1 figure omitted
ROTAVIRUS INFECTIONS are the most common cause of severe gastroenteritis among infants and young children worldwide.1,2 Each year in the United States, rotavirus infections account for an estimated 3.5 million cases of diarrhea, 500,000 physician visits, 50,000 hospitalizations, and 20 deaths among children aged <5 years.2 In addition, rotavirus accounts for 30%-50% of U.S. hospitalizations for diarrhea among children aged <5 years, including approximately 50% of hospitalizations for diarrhea during annual seasonal peaks, and is an important cause of nosocomial gastroenteritis.3 Rotavirus activity in the United States is monitored by the National Respiratory and Enteric Virus Surveillance System (NREVSS), a voluntary, laboratory-based system.4 This report summarizes surveillance from NREVSS during July 1996-June 1997.

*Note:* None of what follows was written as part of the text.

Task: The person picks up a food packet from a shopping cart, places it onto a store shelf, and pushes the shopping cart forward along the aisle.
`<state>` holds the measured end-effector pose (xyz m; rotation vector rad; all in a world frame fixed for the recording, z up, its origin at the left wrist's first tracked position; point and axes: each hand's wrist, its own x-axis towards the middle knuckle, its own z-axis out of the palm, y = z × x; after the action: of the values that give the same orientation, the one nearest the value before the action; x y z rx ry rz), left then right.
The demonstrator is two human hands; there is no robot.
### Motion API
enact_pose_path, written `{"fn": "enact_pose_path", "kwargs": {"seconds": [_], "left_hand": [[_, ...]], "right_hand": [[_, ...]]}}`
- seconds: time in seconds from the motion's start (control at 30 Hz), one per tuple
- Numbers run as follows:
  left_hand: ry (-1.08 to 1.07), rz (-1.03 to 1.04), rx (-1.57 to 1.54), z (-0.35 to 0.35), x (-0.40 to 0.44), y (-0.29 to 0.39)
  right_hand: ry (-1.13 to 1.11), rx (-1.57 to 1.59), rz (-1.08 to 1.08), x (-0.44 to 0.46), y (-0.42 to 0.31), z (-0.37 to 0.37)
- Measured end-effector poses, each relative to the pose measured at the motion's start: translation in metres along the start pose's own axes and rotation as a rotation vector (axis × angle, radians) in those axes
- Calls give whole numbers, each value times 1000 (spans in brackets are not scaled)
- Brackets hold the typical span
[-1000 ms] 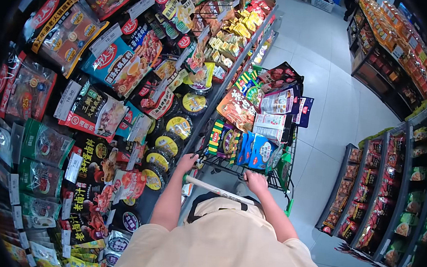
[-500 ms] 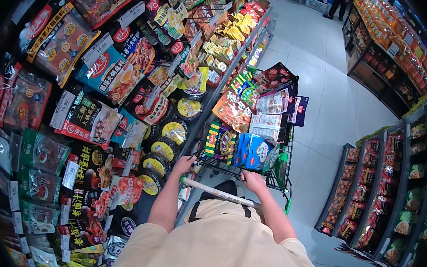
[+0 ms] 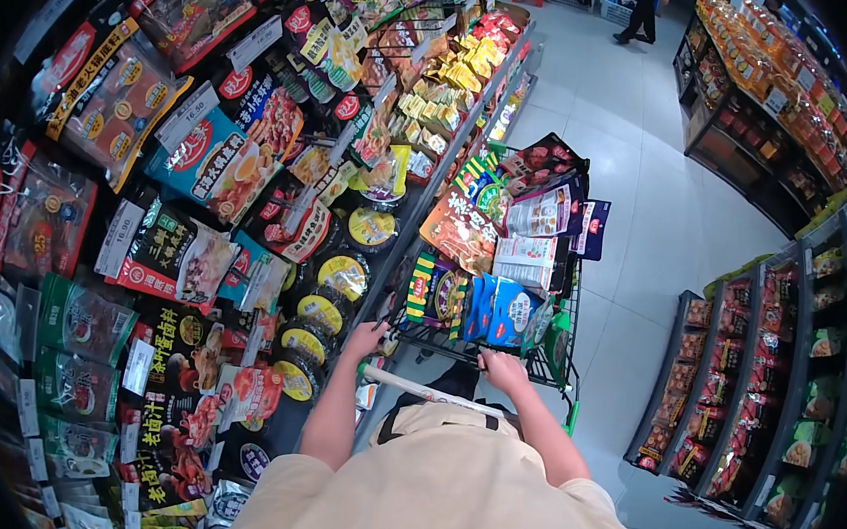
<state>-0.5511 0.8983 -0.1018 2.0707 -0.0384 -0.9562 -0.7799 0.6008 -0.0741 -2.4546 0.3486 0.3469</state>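
Observation:
Before me stands a wire shopping cart (image 3: 427,342) with a light handlebar (image 3: 433,393) close to my body. My left hand (image 3: 366,340) is closed at the cart's near left corner, ahead of the handlebar. Fingers curled, my right hand (image 3: 503,368) grips the near rim further right. Inside the cart lie blue packets (image 3: 500,308), a green-and-yellow striped packet (image 3: 434,293), an orange-red pouch (image 3: 459,230) and several other food pouches. A dark purple pouch (image 3: 593,228) sticks out over the right side.
Shelves of hanging seasoning packets (image 3: 186,246) run close along the left, with round yellow-lidded tubs (image 3: 343,276) beside the cart. Packed racks (image 3: 734,369) stand to the right, and a shelf of orange goods (image 3: 776,83) further back. A person in dark trousers (image 3: 644,18) is in the far aisle.
The left shelves have shifted slightly down and left in view. Both hands keep their hold on the cart. The distant person has stepped to the left.

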Motion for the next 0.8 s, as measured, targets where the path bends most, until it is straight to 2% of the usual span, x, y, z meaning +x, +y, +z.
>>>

From July 1996 through June 1997, a total of 69 laboratories in 42 states participated in NREVSS and reported weekly to CDC the number of stool specimens tested for rotavirus by antigen-detection and electron microscopy methods and the number of positive results. Of 23,199 fecal specimens examined, 6183 (27%) were positive for rotavirus. Timing of rotavirus activity varied by geographic location; peak activity occurred first in the Southwest in November 1996 and last in the Northeast in April and May.* Data from Alaska and Hawaii were not available.
MT Bosley, Georgia Institute of Technology, Atlanta, Georgia. National Respiratory and Enteric Virus Surveillance System collaborating laboratories; Viral Gastroenteritis Section, Respiratory and Enteric Viruses Br, and Office of the Director, Div of Viral and Rickettsial Diseases, National Center for Infectious Diseases, CDC.
Seasonal increases in rotaviral diarrhea occur annually throughout the United States, and the temporal and geographic trends during the July 1996-June 1997 reporting period were similar to trends in previous years.4 The timing of rotavirus activity is sequential, beginning first in the Southwest in autumn and ending in the Northeast in mid- to late-spring; however, the time of peak activity in the Pacific Northwest is more variable than in other regions, occurring from winter to late spring. The reasons for the sequential pattern in rotavirus activity across the United States are unknown; it is not explained by a sequential introduction and diffusion of new rotavirus strains because rotavirus activity often is caused by a mixture of common strains that may vary between cities.5,6
NREVSS is the largest, nationally representative system for surveillance of rotavirus infections in the United States.4 This system uses an automated telephone reporting system to transmit reports from participating laboratories to CDC and allows timely analysis of rotavirus trends. Limitations of the system are that (1) some regions of the country are sparsely represented, and data are not reported from Alaska and Hawaii; (2) demographic or clinical data are not collected; and (3) specimens are not routinely submitted for confirmation or strain characterization.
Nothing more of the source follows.